What is required: Filter the lines below, copying only those with the string "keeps".

Dataset records:
# # # # # # #

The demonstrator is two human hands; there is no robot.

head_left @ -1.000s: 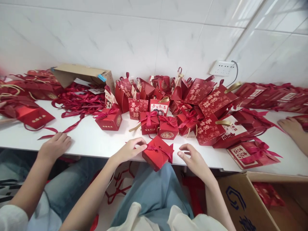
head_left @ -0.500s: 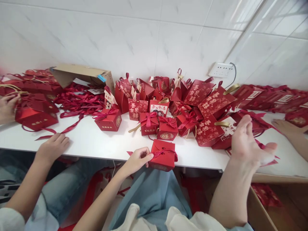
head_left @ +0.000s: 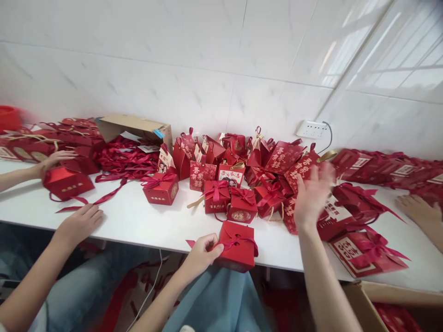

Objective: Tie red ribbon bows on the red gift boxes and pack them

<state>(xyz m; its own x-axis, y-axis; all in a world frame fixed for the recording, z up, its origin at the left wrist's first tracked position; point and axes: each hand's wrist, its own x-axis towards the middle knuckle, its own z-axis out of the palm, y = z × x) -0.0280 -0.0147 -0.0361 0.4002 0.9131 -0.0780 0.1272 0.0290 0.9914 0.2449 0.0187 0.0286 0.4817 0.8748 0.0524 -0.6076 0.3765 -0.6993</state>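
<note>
Left hand (head_left: 203, 256) grips a red box (head_left: 237, 258); dark-pink ribbon (head_left: 247, 240) crosses its top; right hand (head_left: 313, 196) is raised, fingers extended.

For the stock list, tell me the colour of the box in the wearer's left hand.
The box is red, shown in the head view.

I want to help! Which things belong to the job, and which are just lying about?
Likely the job:
red box in the left hand
its ribbon
red gift boxes behind it
loose ribbons in the cardboard box

Likely just there:
power strip at the wall
dark cord beside it
</note>
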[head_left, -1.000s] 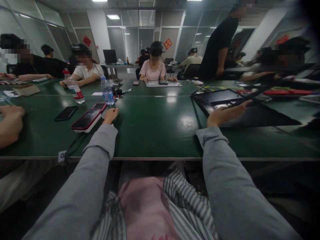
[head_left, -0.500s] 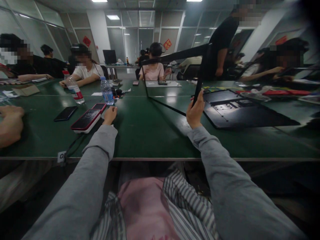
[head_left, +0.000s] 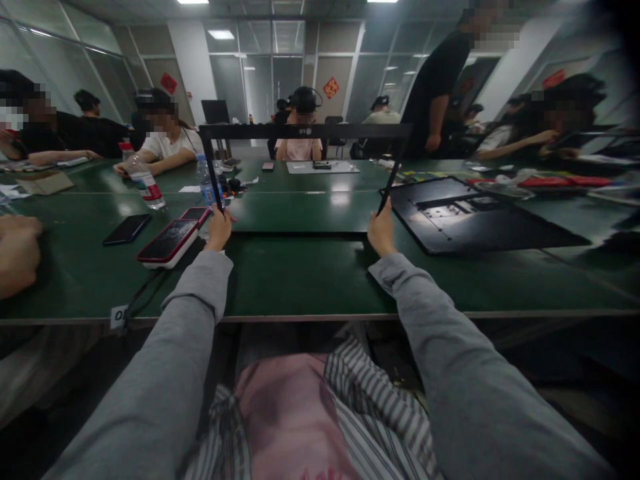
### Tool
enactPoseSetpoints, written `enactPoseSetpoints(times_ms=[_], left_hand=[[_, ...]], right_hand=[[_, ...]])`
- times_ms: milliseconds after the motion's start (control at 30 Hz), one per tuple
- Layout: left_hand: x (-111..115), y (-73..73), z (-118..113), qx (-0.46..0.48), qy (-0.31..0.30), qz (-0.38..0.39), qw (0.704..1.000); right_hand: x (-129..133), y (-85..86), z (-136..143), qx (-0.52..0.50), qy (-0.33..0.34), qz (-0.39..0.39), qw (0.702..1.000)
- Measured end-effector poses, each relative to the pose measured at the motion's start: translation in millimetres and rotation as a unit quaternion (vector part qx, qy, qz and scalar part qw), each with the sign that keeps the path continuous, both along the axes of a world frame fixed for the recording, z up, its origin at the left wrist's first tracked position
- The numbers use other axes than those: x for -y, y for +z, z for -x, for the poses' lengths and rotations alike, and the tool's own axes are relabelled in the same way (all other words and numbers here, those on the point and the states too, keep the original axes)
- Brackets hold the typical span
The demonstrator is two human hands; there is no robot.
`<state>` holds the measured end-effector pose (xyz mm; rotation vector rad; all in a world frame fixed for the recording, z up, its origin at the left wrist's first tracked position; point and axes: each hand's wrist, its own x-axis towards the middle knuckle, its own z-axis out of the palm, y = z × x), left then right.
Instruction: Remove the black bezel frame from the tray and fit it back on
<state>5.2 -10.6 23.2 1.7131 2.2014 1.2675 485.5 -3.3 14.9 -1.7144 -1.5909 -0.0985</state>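
A thin black rectangular frame (head_left: 300,233) with an LG logo on its wide bar is held up over the green table (head_left: 300,280). My left hand (head_left: 219,228) is closed on its left side, and my right hand (head_left: 382,230) grips its right side. Through the open middle of the frame the table and the far side of the room show. To the right of my right hand a flat black panel (head_left: 505,233) with metal parts at its centre lies on the table.
Left of my left hand are a red-edged device (head_left: 170,243), a dark phone (head_left: 127,229) and two bottles, one (head_left: 146,183) with a red label. A person's hand (head_left: 19,253) rests at the far left. Several people sit around; one stands behind the table.
The frame has swung round from a slanted position to face me squarely. My left hand, empty before, now holds its left side. The person opposite has raised their hands towards the head.
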Motion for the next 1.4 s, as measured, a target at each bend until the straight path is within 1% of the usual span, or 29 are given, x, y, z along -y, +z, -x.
enactPoseSetpoints(times_ms=[33, 100, 167, 233, 333, 400, 600, 700, 867, 1133, 1267, 1400], left_hand=[[1.2, 1.1, -0.4, -0.008, 0.000, 0.004, 1.000], [1.6, 0.9, 0.4, -0.021, 0.002, 0.020, 1.000], [-0.3, -2.0, 2.6, -0.041, 0.017, 0.047, 0.998], [-3.6, -6.0, 5.5, -0.068, 0.025, 0.085, 0.994], [-8.3, -10.4, 9.6, -0.104, 0.010, 0.149, 0.983], [-9.8, -11.2, 11.3, -0.120, 0.003, 0.175, 0.977], [-3.2, -10.1, 11.5, -0.151, 0.022, 0.159, 0.975], [1.5, -9.5, 11.0, -0.166, 0.033, 0.169, 0.971], [5.0, -7.9, 9.4, -0.184, 0.024, 0.179, 0.966], [10.6, -3.6, 5.7, -0.179, 0.024, 0.184, 0.966], [10.3, -2.7, 5.5, -0.186, 0.015, 0.182, 0.965], [8.5, -4.3, 5.9, -0.184, 0.021, 0.181, 0.966]], right_hand=[[-1.7, -2.7, -1.8, 0.010, -0.011, 0.036, 0.999], [-5.9, -8.4, -5.5, 0.007, -0.018, 0.077, 0.997], [-9.7, -13.9, -8.8, 0.023, -0.017, 0.095, 0.995], [-11.7, -18.0, -11.5, 0.049, -0.035, 0.106, 0.993], [-10.8, -20.4, -13.9, 0.072, -0.066, 0.147, 0.984], [-9.4, -20.3, -14.7, 0.067, -0.073, 0.167, 0.981], [-8.5, -19.8, -15.7, 0.046, -0.072, 0.169, 0.982], [-9.5, -20.5, -16.5, 0.043, -0.069, 0.177, 0.981], [-12.0, -21.3, -18.3, 0.043, -0.070, 0.182, 0.980], [-12.6, -22.5, -19.2, 0.045, -0.067, 0.178, 0.981], [-10.6, -20.8, -18.1, 0.043, -0.065, 0.179, 0.981], [-9.2, -19.3, -17.5, 0.045, -0.066, 0.182, 0.980]])
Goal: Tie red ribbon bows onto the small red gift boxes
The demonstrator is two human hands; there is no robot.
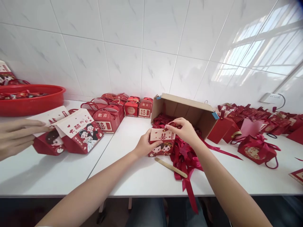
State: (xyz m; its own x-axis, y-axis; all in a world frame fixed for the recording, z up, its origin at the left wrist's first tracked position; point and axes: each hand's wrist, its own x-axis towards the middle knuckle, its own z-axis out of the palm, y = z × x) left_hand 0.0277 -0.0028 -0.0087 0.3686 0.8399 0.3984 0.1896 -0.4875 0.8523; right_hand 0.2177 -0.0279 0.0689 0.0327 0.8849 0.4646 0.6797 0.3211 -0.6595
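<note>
A red and cream gift box (162, 142) with cartoon figures stands upright on the white table in front of me. My left hand (146, 143) grips its left side, thumb across the front. At the box's top right, my right hand (180, 127) pinches a dark red ribbon (172, 123) by the top flap. Close by on the right, a heap of dark red ribbons (183, 154) spills out of a tipped cardboard box (187, 105). Just below the gift box lies a flat wooden stick (170, 167), its right end against the ribbons.
Another person's hand (21, 135) touches one of two similar gift boxes (80, 132) at left. Behind them are several red boxes (106, 118) and a red basin (33, 102). Many red bags (267, 118) and a bow-tied box (257, 149) stand at right.
</note>
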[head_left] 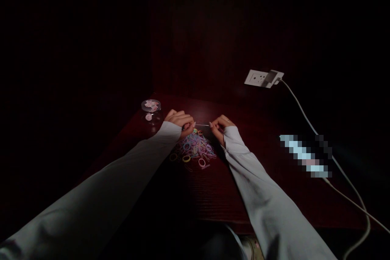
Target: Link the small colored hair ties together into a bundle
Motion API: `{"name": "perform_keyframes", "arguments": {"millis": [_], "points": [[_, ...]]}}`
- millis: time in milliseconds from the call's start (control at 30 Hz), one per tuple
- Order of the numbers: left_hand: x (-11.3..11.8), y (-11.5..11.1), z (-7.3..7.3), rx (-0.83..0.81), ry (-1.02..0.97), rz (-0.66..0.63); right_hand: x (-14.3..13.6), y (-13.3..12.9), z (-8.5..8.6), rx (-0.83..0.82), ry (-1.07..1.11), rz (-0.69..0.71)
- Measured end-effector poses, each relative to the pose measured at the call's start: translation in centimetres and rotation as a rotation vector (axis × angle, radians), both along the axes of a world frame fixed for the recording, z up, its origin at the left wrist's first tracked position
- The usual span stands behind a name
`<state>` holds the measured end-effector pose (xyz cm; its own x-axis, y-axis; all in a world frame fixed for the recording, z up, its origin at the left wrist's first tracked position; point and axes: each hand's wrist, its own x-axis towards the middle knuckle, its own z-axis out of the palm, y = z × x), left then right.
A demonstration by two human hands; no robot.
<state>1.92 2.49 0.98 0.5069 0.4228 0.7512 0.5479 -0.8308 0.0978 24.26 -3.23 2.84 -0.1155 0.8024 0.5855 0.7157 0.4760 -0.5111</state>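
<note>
Dark wooden table [213,195] (room unlit), wall socket [257,77] behind

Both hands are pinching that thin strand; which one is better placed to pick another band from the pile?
Probably the left hand: it sits directly over the far edge of the pile of coloured bands, while the right hand is off to the pile's side. Both pinch the strand, so either must let go.

Clear lidded jar [151,111], wall socket [256,77] (charger [273,78] plugged in), white cable [307,124].
</note>
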Motion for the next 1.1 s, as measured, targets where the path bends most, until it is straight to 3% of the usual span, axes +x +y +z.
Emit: {"name": "perform_keyframes", "arguments": {"millis": [333, 867, 1100], "points": [[-0.1, 1.0, -1.2, -0.058, 0.134, -0.128, -1.6, -0.5, -1.6, -0.040, 0.023, 0.159], [-0.2, 0.8, -1.2, -0.118, 0.108, -0.171, -1.1, -1.2, -0.6, -0.085, 0.034, 0.118], [-0.2, 0.9, -1.2, -0.094, 0.121, -0.180, -0.7, -0.1, -1.7, -0.052, -0.027, 0.093]]}}
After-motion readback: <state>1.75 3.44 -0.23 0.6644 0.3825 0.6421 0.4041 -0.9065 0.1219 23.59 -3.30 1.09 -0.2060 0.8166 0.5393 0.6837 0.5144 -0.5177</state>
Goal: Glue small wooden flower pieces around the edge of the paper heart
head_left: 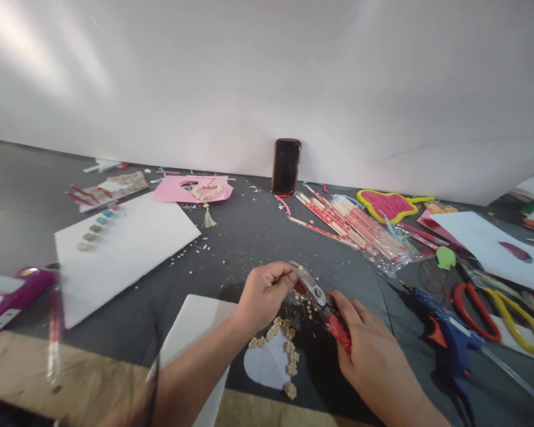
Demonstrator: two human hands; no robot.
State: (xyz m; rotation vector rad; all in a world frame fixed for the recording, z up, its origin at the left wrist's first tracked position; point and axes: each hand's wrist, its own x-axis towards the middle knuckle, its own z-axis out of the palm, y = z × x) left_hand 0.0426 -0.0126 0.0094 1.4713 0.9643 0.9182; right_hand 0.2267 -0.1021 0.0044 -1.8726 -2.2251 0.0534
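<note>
My right hand [367, 341] is wrapped round the red handles of a pair of pruning shears [315, 290]. Their metal jaws point up and left, toward my left hand [267, 290]. The thumb and fingers of my left hand are pinched together at the jaws; what they hold is too small and covered to make out. Below the hands lies a round white paper piece [267, 365] with small beige bits [292, 356] set along its top and right edge. Loose beige crumbs [309, 308] are scattered under the shears.
A phone [286, 166] leans upright against the wall. Wrapped chopsticks [347, 225] lie to its right. A blue glue gun [447, 332] and scissors with red and yellow handles [476, 311] are at the right. White sheets [115, 249] and a pink paper [169, 188] lie left.
</note>
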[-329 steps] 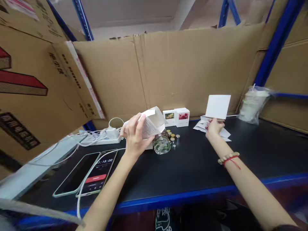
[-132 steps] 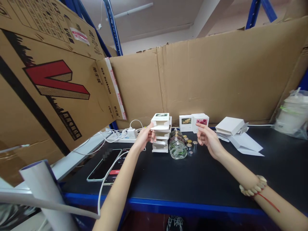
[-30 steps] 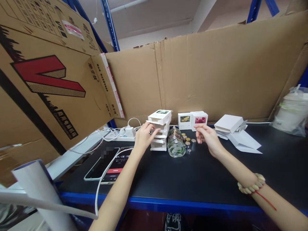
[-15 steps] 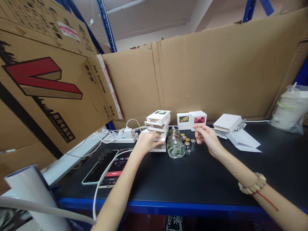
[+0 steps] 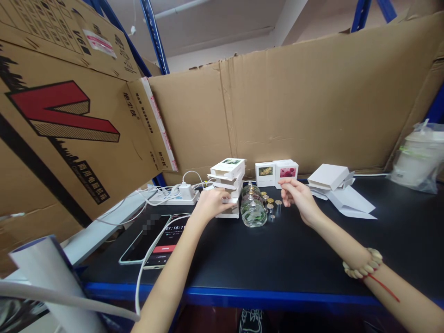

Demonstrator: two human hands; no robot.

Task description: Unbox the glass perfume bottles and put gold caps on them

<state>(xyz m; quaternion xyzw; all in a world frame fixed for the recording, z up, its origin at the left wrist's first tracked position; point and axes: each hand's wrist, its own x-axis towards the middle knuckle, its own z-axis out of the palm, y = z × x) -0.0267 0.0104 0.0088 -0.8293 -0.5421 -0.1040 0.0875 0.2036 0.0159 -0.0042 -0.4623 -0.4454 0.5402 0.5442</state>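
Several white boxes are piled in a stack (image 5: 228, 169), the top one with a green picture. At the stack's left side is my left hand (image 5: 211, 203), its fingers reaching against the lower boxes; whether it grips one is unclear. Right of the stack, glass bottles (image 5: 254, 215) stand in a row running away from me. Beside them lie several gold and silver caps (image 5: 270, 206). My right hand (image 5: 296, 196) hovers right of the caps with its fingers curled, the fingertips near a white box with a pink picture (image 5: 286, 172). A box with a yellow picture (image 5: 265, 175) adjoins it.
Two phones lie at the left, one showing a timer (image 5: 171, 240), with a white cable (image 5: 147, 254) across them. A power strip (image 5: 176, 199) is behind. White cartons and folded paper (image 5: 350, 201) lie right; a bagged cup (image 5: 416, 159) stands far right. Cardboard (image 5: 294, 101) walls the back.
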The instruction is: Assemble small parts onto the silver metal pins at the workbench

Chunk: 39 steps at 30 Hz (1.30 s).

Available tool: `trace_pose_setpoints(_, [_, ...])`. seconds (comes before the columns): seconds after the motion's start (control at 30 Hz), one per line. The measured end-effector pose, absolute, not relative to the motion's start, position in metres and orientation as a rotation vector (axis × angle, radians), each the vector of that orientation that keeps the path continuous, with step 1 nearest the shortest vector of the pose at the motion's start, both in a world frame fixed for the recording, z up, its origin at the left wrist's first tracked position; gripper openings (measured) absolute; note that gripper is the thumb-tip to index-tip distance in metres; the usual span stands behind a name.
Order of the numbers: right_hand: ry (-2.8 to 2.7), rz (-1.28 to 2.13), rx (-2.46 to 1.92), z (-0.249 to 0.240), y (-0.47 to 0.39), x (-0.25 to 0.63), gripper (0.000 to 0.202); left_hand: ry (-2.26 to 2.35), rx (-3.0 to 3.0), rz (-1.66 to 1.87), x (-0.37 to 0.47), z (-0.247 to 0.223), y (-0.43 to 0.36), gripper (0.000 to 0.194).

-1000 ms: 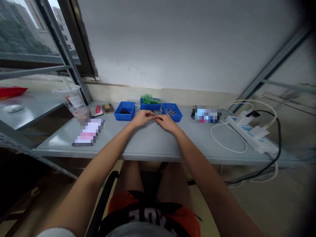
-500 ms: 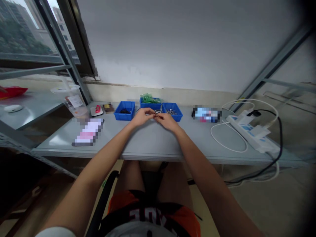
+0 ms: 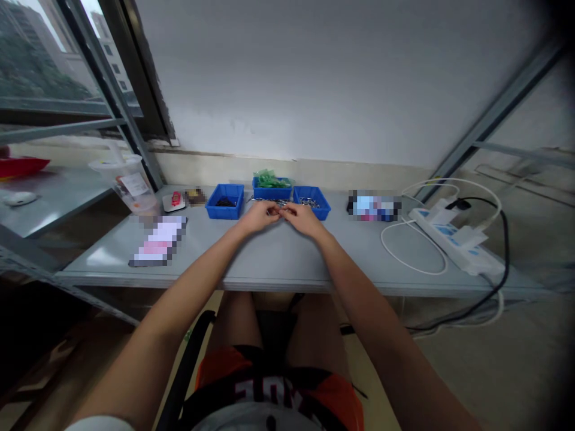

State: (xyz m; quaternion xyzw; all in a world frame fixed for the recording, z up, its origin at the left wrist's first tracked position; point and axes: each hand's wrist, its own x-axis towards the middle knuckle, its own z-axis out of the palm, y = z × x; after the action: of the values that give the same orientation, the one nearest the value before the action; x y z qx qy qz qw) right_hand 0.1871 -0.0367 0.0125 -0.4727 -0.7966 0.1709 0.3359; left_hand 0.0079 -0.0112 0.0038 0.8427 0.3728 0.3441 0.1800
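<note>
My left hand (image 3: pixel 259 217) and my right hand (image 3: pixel 302 216) meet fingertip to fingertip over the grey tabletop (image 3: pixel 278 257). Both are closed in a pinch; whatever lies between the fingers is too small to make out. Just behind them, small metal pieces (image 3: pixel 258 199) lie on the table, partly covered by the hands. A blue bin (image 3: pixel 225 212) with dark small parts stands to the left. Another blue bin (image 3: pixel 272 193) at the back holds green plastic pieces (image 3: pixel 268 179). To the right, a third blue bin (image 3: pixel 321 212) contains shiny metal parts (image 3: pixel 309 202).
On the left are a phone (image 3: pixel 159 242), a lidded plastic cup (image 3: pixel 135 185) and a small white dish (image 3: pixel 174 205) with a red item. A blurred-out device (image 3: pixel 374 206) lies on the right, near a white power strip (image 3: pixel 462 242) with cables. A wall rises behind the table.
My left hand has come slightly lower and nearer me, uncovering more of the metal pieces behind. The fingertips stay together. The whole view has shifted a little.
</note>
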Motion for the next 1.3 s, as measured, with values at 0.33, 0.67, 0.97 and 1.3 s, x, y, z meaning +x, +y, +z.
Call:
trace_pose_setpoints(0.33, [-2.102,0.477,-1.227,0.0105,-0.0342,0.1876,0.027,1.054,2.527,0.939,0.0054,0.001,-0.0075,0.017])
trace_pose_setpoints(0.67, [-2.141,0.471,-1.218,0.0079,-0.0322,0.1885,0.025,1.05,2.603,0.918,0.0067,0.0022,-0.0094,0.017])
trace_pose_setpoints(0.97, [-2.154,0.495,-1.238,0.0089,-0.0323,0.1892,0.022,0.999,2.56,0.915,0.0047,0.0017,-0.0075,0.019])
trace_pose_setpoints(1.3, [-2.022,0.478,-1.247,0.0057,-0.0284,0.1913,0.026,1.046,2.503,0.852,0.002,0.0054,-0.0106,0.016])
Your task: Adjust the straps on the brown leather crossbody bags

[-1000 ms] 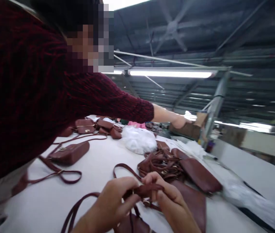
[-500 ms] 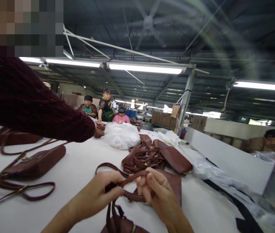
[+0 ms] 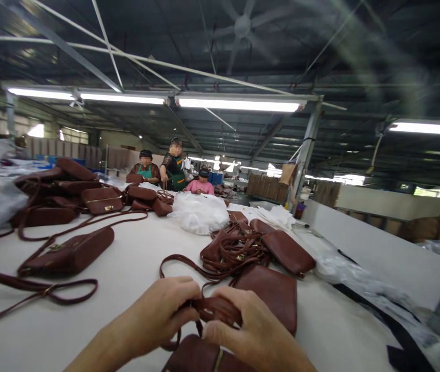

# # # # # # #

Exercise solution:
- Measured end-effector poses, each relative to the pose measured at the motion's start: translation in millimetres and rotation as a unit quaternion (vector part qx, qy, qz and scalar part qw), each with the sign that keeps the path continuous, both along the axes of a world frame fixed for the recording, z up, its origin at the left wrist's first tracked position
Available tool: `trace_pose_setpoints(_, [_, ...])`. seconds (comes before the columns): seconds after the motion's start (control at 30 Hz), one per line. The measured end-effector pose, absolute, not relative to the motion's start, position in metres and orientation as a rotation vector (axis × angle, radians), each the vector of that orientation that keeps the path continuous, with step 1 nearest the shortest vector of the pose at the motion's start, both in a world frame fixed for the recording, z up, its origin at the left wrist's first tracked position; gripper openings (measured) absolute; note that gripper is the thumb-tip to index-tip distance in metres; the usual span stands behind a name.

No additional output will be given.